> Directions:
How do the lines below between the ones holding "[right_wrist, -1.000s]" and "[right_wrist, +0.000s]", inclusive, read? Give them again exactly, with no other lines.

> Records excerpted from a collection:
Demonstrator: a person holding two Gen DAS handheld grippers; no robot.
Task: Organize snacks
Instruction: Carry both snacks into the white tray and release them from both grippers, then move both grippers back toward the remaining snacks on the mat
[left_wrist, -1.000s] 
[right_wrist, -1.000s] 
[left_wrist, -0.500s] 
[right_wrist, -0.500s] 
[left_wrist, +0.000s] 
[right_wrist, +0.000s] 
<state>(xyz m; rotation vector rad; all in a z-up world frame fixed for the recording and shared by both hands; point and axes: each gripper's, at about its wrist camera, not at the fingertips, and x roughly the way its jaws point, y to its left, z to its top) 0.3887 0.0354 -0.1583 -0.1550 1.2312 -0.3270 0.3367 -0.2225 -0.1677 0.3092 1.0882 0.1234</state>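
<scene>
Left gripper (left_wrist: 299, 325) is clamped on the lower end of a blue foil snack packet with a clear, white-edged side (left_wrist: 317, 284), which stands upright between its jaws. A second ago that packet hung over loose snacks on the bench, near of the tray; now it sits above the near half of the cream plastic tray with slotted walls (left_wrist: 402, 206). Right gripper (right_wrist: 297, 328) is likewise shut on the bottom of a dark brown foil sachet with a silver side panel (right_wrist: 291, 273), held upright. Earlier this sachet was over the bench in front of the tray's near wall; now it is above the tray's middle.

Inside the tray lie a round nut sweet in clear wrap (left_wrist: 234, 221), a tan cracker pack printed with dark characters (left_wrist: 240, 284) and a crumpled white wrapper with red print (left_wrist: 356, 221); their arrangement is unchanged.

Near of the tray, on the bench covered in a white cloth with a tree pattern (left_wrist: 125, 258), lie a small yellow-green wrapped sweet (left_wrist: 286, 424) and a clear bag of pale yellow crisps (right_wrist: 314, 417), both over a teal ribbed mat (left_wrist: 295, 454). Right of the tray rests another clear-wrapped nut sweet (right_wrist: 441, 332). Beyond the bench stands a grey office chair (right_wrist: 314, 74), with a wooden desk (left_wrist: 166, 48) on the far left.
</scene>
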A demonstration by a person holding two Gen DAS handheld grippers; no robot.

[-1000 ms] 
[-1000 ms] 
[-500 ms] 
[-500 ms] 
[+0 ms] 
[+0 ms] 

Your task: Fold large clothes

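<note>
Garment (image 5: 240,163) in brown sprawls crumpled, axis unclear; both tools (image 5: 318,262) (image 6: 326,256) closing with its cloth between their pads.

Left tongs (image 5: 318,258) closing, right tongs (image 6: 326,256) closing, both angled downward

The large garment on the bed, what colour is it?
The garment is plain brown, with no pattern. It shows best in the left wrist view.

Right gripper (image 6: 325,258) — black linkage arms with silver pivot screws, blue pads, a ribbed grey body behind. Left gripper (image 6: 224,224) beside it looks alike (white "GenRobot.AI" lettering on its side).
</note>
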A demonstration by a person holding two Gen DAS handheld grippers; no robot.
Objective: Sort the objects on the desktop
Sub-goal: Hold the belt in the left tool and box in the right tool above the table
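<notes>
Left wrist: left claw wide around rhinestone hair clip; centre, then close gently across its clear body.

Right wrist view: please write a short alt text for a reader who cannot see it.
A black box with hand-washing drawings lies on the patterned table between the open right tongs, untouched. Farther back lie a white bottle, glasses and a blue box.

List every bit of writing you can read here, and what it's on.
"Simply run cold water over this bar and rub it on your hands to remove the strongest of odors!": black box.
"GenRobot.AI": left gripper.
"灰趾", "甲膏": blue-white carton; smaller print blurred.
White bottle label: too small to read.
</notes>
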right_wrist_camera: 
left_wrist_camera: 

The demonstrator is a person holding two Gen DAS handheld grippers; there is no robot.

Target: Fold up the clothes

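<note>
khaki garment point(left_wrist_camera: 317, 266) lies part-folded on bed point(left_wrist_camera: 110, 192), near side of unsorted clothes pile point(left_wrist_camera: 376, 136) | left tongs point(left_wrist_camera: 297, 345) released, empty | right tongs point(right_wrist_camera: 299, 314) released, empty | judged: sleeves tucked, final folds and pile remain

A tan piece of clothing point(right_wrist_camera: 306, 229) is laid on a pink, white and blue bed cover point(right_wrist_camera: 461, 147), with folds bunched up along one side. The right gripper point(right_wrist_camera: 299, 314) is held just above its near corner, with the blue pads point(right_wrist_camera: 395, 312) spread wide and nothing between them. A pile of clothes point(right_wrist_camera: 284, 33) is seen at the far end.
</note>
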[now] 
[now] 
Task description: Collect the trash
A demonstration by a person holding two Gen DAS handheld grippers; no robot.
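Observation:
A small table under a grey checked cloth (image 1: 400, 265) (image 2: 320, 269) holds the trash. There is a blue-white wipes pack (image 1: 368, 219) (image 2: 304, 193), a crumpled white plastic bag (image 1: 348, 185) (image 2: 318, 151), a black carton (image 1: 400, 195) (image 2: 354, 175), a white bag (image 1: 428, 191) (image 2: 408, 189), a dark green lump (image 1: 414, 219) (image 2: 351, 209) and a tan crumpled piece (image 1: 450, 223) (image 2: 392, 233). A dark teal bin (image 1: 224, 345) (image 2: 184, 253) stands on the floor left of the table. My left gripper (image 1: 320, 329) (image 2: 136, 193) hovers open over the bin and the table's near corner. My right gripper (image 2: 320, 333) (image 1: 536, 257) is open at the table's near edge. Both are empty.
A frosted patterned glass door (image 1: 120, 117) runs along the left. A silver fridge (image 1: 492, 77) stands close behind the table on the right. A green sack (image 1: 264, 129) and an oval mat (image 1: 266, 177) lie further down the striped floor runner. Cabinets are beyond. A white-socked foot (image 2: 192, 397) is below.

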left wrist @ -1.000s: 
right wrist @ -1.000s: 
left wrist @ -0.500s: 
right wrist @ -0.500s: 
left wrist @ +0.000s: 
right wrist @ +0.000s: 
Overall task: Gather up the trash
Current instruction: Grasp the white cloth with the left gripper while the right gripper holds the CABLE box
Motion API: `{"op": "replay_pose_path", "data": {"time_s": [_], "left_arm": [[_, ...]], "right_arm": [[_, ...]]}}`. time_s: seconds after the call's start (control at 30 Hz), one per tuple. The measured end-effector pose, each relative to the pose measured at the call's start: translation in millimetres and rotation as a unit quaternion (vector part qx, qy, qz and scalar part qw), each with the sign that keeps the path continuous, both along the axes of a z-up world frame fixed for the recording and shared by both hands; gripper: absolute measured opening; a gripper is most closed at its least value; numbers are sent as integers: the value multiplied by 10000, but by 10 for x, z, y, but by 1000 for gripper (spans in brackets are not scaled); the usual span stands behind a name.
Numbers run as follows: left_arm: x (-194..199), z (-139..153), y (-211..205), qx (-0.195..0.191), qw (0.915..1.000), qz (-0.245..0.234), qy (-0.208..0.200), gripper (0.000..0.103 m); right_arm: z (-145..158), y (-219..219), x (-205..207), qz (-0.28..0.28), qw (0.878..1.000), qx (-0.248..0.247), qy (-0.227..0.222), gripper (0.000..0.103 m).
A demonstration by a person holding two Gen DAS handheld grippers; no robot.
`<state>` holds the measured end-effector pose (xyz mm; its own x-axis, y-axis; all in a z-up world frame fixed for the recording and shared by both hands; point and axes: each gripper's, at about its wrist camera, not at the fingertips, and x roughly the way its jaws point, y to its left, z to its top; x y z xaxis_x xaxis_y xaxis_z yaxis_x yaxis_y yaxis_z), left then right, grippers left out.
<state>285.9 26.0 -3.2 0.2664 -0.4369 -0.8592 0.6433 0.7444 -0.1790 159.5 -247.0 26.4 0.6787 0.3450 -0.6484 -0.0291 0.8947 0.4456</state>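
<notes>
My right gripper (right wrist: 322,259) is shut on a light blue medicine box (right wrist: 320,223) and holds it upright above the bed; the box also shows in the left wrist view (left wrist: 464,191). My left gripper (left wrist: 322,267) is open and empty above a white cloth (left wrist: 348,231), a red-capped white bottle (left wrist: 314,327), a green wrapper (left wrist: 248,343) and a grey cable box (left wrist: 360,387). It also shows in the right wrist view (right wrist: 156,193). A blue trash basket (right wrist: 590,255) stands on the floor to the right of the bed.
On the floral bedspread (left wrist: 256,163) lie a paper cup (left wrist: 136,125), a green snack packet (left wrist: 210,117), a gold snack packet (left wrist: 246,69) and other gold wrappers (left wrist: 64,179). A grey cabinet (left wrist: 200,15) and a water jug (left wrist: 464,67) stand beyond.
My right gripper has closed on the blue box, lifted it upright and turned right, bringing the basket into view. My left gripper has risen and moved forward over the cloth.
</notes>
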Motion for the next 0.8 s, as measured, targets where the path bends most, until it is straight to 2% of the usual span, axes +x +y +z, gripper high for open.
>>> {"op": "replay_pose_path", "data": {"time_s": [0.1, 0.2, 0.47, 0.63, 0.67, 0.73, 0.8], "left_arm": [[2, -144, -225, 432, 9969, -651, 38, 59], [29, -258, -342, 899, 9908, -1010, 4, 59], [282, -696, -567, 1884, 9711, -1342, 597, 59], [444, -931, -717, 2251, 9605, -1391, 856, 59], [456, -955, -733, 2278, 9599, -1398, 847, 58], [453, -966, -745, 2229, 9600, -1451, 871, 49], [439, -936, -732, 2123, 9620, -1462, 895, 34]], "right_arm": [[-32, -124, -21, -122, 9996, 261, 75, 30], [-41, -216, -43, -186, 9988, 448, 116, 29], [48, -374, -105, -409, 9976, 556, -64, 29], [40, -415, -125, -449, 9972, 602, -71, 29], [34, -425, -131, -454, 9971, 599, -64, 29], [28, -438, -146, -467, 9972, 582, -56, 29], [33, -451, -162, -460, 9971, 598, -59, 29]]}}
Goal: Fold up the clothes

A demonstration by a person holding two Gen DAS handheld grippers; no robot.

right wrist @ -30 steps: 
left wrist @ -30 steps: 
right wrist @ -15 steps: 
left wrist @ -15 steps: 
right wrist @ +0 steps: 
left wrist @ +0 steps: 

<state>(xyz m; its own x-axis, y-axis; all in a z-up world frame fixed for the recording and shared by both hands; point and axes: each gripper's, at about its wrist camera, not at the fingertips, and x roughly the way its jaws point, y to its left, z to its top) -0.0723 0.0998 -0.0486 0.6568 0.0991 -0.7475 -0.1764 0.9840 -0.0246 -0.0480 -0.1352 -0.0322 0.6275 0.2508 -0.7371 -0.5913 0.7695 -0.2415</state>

> Reply to the task:
[right_wrist, -1.000s] 
[left_wrist, -0.500s] 
[right_wrist, -0.500s] 
[left_wrist, +0.000s] 
[right_wrist, +0.000s] 

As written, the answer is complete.